- Task input -
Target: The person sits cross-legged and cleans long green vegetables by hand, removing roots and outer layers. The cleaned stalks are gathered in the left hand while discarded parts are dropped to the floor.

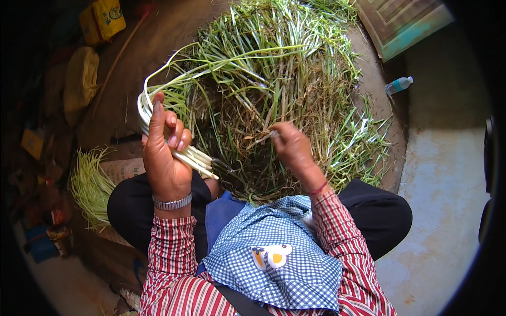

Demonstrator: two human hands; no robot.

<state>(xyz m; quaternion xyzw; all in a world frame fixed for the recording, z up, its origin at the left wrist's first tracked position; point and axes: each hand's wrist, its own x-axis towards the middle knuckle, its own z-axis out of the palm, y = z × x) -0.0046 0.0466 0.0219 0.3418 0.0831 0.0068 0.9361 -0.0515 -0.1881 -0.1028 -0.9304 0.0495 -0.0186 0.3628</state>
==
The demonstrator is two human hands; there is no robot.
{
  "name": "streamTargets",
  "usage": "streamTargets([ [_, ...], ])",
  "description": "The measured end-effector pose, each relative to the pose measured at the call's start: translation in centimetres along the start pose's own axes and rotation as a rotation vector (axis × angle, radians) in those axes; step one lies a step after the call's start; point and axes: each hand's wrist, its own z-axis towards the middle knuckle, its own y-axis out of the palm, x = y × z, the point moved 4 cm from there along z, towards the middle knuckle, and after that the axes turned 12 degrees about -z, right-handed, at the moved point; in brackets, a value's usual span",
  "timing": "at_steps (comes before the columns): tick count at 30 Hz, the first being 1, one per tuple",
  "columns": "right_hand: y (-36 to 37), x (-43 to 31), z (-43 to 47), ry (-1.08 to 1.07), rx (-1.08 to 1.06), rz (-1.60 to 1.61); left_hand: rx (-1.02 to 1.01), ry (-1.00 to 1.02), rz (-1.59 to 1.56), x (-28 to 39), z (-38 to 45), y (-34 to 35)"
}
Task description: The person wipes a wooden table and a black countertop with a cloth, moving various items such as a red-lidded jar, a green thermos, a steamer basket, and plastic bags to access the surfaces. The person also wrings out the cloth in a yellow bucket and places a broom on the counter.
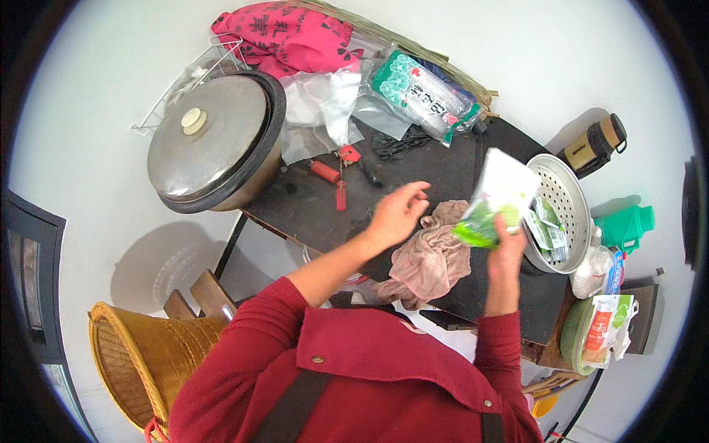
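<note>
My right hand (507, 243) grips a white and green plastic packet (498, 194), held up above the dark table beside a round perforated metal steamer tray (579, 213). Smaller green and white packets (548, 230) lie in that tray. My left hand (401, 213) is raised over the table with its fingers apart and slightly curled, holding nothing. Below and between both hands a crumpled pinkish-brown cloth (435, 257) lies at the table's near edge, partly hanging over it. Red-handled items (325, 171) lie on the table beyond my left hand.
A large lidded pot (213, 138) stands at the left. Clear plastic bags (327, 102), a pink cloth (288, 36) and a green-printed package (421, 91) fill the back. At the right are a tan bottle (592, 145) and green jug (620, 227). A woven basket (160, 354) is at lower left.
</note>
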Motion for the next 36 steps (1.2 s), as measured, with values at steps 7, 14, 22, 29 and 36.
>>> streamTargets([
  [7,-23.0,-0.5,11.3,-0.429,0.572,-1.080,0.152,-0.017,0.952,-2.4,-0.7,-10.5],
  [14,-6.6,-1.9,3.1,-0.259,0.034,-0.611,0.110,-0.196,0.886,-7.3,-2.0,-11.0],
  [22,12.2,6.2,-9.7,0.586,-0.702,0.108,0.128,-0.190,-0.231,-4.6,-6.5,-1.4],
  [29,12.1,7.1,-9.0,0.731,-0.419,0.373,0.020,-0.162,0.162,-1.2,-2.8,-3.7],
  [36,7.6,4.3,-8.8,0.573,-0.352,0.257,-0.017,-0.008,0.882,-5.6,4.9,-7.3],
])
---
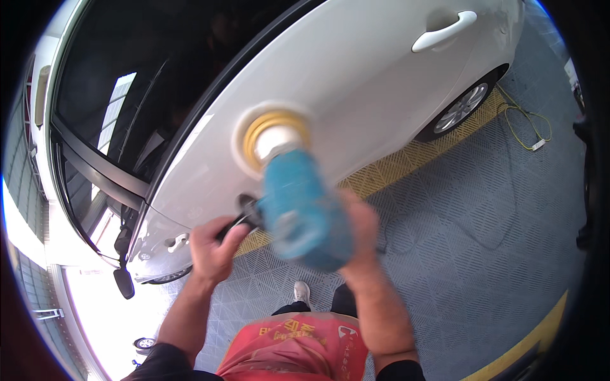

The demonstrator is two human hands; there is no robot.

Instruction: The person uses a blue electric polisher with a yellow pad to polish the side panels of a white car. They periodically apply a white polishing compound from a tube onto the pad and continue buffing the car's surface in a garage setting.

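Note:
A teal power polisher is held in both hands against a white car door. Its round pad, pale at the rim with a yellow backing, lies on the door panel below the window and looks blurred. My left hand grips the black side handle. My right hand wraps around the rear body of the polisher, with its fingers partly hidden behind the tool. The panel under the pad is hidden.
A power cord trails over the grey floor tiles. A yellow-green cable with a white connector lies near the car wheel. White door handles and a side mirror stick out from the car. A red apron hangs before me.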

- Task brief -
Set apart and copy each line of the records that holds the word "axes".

- The completed task -
<state>(xyz m; quaternion xyzw; all in a world frame fixed for the recording, z up, its origin at the left wrist's first tracked position; point and axes: each hand's wrist, its own x-axis towards the middle knuckle, its own z-axis out of the palm, y = z × x) -0.0046 0.0466 0.0219 0.3418 0.0831 0.0068 0.9361 -0.0515 -0.1881 -0.1028 -0.9304 0.0495 -0.0186 0.3628</state>
  "description": "The measured end-effector pose, each relative to the pose measured at the call's start: translation in centimetres along the start pose's own axes and rotation as a rotation vector (axis × angle, radians) in those axes; step one lies a step after the call's start; point and axes: each hand's wrist, its own z-axis towards the middle knuckle, its own y-axis out of the palm, x = y × z, the point moved 4 cm from there along z, towards the middle knuckle, and after that the axes turned 12 degrees about -z, right-handed, at the moved point; in brackets, a value's usual span",

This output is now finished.